* _What to do_:
Restate word for word all of the lines below, with each image left out.

* _Data_:

________________

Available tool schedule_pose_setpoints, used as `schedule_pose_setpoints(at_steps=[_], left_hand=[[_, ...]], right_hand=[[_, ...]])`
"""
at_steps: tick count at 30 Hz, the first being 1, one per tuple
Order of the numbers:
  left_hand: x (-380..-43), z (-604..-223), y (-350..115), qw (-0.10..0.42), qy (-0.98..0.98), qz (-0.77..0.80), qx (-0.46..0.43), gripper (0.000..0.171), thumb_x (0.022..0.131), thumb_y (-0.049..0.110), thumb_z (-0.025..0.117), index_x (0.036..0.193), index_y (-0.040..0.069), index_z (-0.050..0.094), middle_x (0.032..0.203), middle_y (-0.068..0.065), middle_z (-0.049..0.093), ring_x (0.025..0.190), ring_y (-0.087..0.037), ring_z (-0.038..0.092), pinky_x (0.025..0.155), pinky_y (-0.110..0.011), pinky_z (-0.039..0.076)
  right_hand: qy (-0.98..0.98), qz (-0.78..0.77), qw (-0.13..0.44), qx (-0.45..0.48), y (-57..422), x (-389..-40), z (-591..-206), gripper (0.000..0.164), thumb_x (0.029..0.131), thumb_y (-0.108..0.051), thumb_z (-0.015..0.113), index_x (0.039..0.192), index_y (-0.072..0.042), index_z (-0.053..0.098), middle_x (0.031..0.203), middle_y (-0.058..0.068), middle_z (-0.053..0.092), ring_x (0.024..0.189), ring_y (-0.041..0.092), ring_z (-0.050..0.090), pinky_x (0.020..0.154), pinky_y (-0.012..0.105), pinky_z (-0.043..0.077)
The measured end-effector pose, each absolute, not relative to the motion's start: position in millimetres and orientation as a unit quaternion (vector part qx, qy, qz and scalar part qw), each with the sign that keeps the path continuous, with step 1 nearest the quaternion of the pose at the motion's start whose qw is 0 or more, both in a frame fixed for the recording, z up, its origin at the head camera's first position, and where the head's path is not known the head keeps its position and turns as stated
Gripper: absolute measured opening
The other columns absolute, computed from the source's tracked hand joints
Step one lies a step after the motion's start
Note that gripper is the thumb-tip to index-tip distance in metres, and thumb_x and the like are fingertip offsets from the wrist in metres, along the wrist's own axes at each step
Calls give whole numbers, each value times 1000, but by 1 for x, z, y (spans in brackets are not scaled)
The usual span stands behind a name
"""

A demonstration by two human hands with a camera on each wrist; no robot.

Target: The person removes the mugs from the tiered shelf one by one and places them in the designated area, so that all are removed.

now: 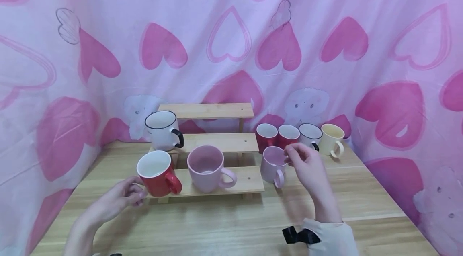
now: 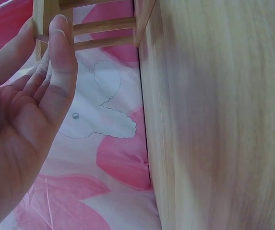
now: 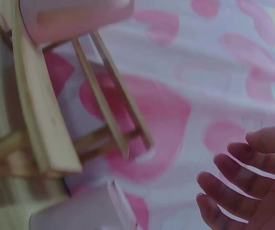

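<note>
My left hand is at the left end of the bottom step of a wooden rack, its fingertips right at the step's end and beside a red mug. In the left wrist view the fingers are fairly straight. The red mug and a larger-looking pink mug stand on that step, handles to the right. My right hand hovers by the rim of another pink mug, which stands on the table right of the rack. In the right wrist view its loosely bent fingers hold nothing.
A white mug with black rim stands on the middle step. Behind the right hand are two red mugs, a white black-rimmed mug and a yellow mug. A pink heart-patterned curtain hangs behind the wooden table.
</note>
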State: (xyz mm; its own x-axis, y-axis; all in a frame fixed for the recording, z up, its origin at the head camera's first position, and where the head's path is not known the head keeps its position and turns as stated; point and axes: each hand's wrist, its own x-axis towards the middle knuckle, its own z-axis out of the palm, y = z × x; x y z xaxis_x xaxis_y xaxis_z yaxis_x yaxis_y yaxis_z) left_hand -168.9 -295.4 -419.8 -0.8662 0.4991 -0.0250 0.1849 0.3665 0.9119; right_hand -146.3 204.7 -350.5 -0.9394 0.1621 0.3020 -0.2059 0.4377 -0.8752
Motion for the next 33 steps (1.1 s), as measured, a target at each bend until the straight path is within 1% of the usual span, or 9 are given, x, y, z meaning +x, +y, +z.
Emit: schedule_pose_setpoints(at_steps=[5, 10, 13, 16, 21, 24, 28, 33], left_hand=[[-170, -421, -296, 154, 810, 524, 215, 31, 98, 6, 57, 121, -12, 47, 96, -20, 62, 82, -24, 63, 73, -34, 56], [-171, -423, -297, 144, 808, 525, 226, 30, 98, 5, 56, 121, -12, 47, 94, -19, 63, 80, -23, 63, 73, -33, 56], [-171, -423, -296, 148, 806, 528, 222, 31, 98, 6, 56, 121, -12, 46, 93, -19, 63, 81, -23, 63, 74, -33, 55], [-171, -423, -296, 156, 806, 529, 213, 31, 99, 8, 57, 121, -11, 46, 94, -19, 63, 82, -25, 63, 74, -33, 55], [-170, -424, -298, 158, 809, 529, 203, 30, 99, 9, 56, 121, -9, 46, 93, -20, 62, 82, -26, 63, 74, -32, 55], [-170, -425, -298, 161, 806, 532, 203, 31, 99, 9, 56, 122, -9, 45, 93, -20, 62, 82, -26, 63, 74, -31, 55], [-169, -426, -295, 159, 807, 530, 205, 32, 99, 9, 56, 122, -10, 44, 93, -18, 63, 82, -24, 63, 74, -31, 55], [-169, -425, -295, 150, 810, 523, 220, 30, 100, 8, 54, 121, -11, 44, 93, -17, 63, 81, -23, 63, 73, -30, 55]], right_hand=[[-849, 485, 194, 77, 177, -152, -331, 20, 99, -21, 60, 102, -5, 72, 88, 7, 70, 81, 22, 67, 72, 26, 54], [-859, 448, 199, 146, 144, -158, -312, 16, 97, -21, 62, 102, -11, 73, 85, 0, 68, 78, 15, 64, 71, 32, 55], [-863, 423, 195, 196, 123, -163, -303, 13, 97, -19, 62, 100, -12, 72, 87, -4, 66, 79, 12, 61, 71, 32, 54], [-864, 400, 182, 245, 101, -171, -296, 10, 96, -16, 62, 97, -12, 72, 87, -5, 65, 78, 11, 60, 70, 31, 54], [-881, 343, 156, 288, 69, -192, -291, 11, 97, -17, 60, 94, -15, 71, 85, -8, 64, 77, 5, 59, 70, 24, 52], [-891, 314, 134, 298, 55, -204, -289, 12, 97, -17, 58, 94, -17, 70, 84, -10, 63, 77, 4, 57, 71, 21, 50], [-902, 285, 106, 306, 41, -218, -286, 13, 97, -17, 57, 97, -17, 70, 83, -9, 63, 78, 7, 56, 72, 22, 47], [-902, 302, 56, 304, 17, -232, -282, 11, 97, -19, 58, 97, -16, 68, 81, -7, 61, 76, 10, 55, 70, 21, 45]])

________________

* _Response to the exercise_:
Available tool schedule_pose_setpoints, used as `schedule_pose_setpoints(at_steps=[_], left_hand=[[_, ...]], right_hand=[[_, ...]])`
"""
at_steps: tick count at 30 Hz, the first being 1, one per tuple
Order of the numbers:
  left_hand: x (-380..-43), z (-604..-223), y (-350..115), qw (-0.10..0.42), qy (-0.98..0.98), qz (-0.77..0.80), qx (-0.46..0.43), gripper (0.000..0.171), thumb_x (0.022..0.131), thumb_y (-0.049..0.110), thumb_z (-0.025..0.117), index_x (0.036..0.193), index_y (-0.040..0.069), index_z (-0.050..0.094), middle_x (0.032..0.203), middle_y (-0.068..0.065), middle_z (-0.049..0.093), ring_x (0.025..0.190), ring_y (-0.087..0.037), ring_z (-0.038..0.092), pinky_x (0.025..0.155), pinky_y (-0.110..0.011), pinky_z (-0.039..0.076)
  right_hand: qy (-0.98..0.98), qz (-0.78..0.77), qw (-0.13..0.44), qx (-0.45..0.48), y (-57..422), x (-389..-40), z (-591..-206), gripper (0.000..0.164), thumb_x (0.029..0.131), thumb_y (-0.108..0.051), thumb_z (-0.015..0.113), index_x (0.039..0.192), index_y (-0.072..0.042), index_z (-0.053..0.098), middle_x (0.031..0.203), middle_y (-0.058..0.068), middle_z (-0.053..0.092), ring_x (0.024..0.189), ring_y (-0.041..0.092), ring_z (-0.050..0.090), pinky_x (0.020..0.154), pinky_y (-0.012..0.105), pinky_z (-0.043..0.077)
The measured end-effector pose, each absolute, not relative to the motion's start: position in millimetres and orientation as a unit quaternion (vector part qx, qy, qz and scalar part qw), each with the sign that keeps the path continuous, with step 1 nearest the quaternion of the pose at the motion's start whose qw is 0 or more, both in a frame fixed for the recording, z up, its origin at the head camera's first position, and where the head's path is not known the head keeps its position and turns as stated
Gripper: absolute measured opening
The other columns absolute, computed from the source's tracked hand joints
Step one lies a step after the motion's start
Note that gripper is the thumb-tip to index-tip distance in metres, and thumb_x and the like are fingertip offsets from the wrist in metres, along the wrist's own axes at each step
Calls give whole numbers, each value times 1000, but by 1 for x, z, y (spans in brackets are not scaled)
The usual span stands behind a name
"""

A demonstration by two human hands with a camera on each wrist; no robot.

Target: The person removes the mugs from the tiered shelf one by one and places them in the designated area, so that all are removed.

now: 
now: 
now: 

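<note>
My left hand is at the left end of the bottom step of a wooden rack, its fingertips right at the step's end and beside a red mug. In the left wrist view the fingers are fairly straight. The red mug and a larger-looking pink mug stand on that step, handles to the right. My right hand hovers by the rim of another pink mug, which stands on the table right of the rack. In the right wrist view its loosely bent fingers hold nothing.
A white mug with black rim stands on the middle step. Behind the right hand are two red mugs, a white black-rimmed mug and a yellow mug. A pink heart-patterned curtain hangs behind the wooden table.
</note>
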State: (xyz mm; its own x-axis, y-axis; all in a frame fixed for the recording, z up, its origin at the head camera's first position, and where the head's path is not known the head keeps its position and turns as stated; point and axes: each hand's wrist, its own x-axis towards the middle knuckle, its own z-axis out of the palm, y = z × x; x y z xaxis_x xaxis_y xaxis_z yaxis_x yaxis_y yaxis_z) left_hand -168.9 -295.4 -419.8 -0.8662 0.4991 -0.0250 0.1849 0.3665 0.9119; right_hand -146.3 204.7 -350.5 -0.9394 0.1621 0.3020 -0.2059 0.4377 -0.8752
Motion for the next 33 steps (1.1 s), as measured, a target at each bend until the straight path is within 1% of the usual span, or 9 are given, x, y, z meaning +x, +y, +z.
Emit: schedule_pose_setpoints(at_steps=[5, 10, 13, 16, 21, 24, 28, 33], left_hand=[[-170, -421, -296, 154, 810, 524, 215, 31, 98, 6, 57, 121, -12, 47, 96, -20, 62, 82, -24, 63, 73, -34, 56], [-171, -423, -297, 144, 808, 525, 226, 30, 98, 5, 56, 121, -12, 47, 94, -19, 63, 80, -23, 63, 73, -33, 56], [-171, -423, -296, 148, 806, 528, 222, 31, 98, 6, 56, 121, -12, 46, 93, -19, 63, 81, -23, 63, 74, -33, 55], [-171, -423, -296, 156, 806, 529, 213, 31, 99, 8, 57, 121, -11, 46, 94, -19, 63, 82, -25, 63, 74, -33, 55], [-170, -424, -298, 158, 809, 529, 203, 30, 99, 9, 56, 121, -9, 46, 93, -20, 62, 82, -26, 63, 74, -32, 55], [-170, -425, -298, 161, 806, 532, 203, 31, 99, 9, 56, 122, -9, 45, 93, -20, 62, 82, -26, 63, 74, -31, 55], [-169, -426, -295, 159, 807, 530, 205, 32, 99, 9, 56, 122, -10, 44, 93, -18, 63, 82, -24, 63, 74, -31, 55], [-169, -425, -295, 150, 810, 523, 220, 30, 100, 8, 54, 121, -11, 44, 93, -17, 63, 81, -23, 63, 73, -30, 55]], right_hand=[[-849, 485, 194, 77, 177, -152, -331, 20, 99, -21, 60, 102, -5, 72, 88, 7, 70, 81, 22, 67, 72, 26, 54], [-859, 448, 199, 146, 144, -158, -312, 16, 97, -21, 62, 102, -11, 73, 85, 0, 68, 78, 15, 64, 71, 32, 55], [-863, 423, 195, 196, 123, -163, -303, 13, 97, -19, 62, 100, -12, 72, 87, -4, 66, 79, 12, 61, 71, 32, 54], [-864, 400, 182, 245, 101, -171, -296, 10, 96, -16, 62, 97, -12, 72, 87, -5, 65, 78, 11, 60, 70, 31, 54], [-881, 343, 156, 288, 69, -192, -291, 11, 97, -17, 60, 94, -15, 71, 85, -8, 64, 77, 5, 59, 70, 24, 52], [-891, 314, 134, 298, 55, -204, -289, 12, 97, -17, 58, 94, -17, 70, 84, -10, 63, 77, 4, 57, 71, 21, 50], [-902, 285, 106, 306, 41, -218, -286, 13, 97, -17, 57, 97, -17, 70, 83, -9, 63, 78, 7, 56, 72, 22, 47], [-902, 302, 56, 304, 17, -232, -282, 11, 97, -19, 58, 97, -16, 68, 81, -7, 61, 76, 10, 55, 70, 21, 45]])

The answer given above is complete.